Norman receives some fifty letters per week and answers all of them himself. He used to make school visits, but he doesn’t do that anymore because declining health has forced him to curtail his travel. He thinks it is important to encourage kids to be proud of who they are and what they do. Someone may criticize their work—editors, for example, may reject it—but they shouldn’t give up. “You never know who the child will become, what he or she is capable of accomplishing some day, perhaps as an artist or a writer. Still, that’s a hard way to earn a living. Many want to do it, and few succeed. I was fortunate to have fifty years of success creating books, despite a few flops along the way.”

Even though the recession and ongoing economic slump have affected book sales to schools and individuals have less money these days for purchasing books, Clifford and Norman are still hugely popular. “I approve the television scripts about Clifford, but I don’t write them. Ironically, the television programs compete with my books,” Norman observes.
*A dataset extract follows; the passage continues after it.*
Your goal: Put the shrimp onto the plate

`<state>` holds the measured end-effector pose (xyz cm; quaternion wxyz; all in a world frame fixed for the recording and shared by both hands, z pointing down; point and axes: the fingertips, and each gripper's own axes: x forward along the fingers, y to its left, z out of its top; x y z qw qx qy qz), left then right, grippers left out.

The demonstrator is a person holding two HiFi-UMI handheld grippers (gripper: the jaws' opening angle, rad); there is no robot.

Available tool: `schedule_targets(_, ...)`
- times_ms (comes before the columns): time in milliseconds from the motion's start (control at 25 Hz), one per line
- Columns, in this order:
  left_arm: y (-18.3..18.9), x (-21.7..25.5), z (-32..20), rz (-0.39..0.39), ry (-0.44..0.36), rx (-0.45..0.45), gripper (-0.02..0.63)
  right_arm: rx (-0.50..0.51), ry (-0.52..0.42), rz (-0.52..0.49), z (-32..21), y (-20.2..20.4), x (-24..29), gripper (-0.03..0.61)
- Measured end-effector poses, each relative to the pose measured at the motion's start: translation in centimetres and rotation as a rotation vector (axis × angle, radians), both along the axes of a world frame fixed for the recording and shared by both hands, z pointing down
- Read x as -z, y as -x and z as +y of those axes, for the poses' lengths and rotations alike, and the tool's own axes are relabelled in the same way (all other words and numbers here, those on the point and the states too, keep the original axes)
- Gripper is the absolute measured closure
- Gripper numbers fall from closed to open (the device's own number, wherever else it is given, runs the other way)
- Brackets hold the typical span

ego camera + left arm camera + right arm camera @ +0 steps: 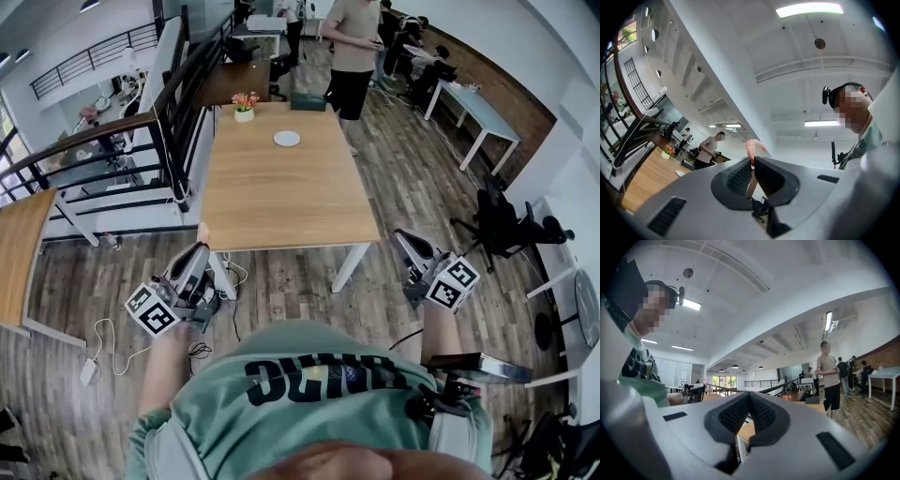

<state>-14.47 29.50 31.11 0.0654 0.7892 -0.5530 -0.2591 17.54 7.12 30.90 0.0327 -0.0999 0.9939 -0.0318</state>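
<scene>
A small white plate point(287, 139) lies toward the far end of the long wooden table point(281, 202); in the left gripper view the plate point(679, 173) shows small and far off. My left gripper point(200, 247) is held before the table's near edge, tilted a little upward, shut on a pink shrimp point(202, 232). In that gripper's own view the shrimp point(754, 146) sticks up curled from between the closed tips of the left gripper point(753, 160). My right gripper point(403, 236) hovers off the table's near right corner, and the right gripper point(750, 397) is shut with nothing in it.
A flower pot point(244, 108) and a dark box point(307, 101) stand at the table's far end. A person point(352, 52) stands beyond that end. A black railing point(178, 112) runs along the left. Office chairs point(502, 225) and a white desk point(483, 112) are on the right.
</scene>
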Motion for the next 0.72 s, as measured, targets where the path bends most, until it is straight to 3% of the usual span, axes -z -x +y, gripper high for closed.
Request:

After undergoing a quadruple bypass, Norman suffered a second heart attack. His cardiologist told him that there wasn’t much more he could do for him. The doctor gave him two more years to live, and that was several years ago. “I am going downhill rapidly and probably don’t have much time left until the end,” Norman says matter-of-factly, “so I am never bored with my leisure time.” When he is not answering the mail, Norman enjoys reading a good book, such as a history of the French Revolution or a World War II story. In addition, he and his wife come to Boston regularly for Norma’s art classes at the Museum of Fine Arts and the occasional doctor’s appointment. Norman tells me how proud he is of his wife for donating her paintings to Vineyard charities.

Although he still enjoys sketching and drawing, since the second heart attack Norman has found it harder to come up with story ideas that he hasn’t already implemented. He has always been especially fond of turning things around to get a different viewpoint, thinking about what a real dog would do and imagining what clumsy Clifford would try to do and the trouble he would cause. These days, an editor often suggests story lines to him, and Norman produces the illustrations. Happily, there are at least two or three more Clifford adventures and witch stories in the pipeline.